● EXERCISE OBJECTIVE:
For the data below, give the number of lines that include the word "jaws" and nothing else.

● DATASET SECTION:
• • • • • • •

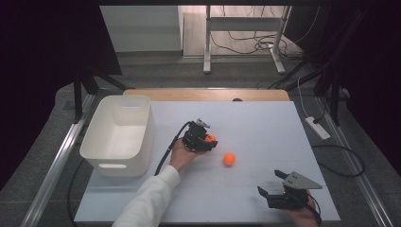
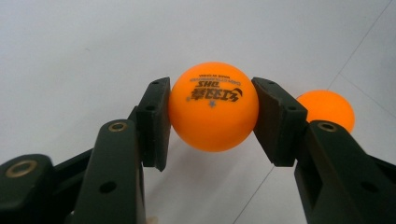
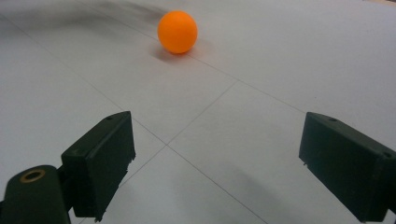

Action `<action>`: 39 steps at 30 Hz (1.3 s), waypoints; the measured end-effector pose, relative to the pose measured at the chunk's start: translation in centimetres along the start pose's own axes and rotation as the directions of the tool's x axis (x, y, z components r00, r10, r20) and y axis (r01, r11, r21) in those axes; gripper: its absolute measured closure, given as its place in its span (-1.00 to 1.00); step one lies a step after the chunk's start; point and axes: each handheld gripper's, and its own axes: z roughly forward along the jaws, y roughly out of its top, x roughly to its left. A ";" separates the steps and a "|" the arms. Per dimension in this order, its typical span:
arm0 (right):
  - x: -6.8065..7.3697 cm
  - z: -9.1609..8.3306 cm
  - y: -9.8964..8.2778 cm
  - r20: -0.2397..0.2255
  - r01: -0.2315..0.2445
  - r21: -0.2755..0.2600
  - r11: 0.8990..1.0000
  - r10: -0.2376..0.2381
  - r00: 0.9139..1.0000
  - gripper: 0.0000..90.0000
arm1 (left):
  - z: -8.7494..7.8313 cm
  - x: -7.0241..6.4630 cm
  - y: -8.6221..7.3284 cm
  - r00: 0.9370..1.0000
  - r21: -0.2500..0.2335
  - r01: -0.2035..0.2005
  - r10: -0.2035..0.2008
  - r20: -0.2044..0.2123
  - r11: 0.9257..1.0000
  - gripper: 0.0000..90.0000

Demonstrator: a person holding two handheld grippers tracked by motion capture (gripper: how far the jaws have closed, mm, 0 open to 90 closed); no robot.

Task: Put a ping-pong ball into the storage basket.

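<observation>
Ball (image 2: 213, 107) clamped in my left gripper (image 2: 212, 116), bound for bin (image 1: 118, 137) | right gripper (image 3: 217, 158) gapes empty, facing spare ball (image 3: 177, 31) mid-table.

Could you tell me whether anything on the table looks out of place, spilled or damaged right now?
Nothing stands out. The left gripper holds one orange ball squarely between its pads, a second orange ball sits loose on the table, and the white bin stands upright.
</observation>
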 end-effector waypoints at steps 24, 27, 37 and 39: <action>0.0 -0.1 0.1 0.014 0.004 -0.007 1.000 -0.004 1.000 -0.76 | -4.0 -0.7 0.3 0.999 -0.094 -0.033 0.033 -0.001 0.995 0.12; 0.1 -0.1 0.1 0.012 0.003 -0.007 1.000 -0.003 1.000 -0.76 | -4.4 -0.7 0.3 0.999 -0.110 -0.032 0.033 0.004 0.993 0.12; 0.1 -0.1 0.1 0.014 0.001 -0.007 1.000 -0.001 1.000 -0.76 | -5.6 -1.0 0.3 0.999 -0.144 -0.031 0.035 0.021 0.989 0.12; 0.1 0.0 0.1 0.013 0.001 -0.007 1.000 -0.001 1.000 -0.76 | -5.8 -1.1 0.3 0.999 -0.147 -0.035 0.038 0.018 0.988 0.12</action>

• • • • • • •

● TASK RESPONSE:
2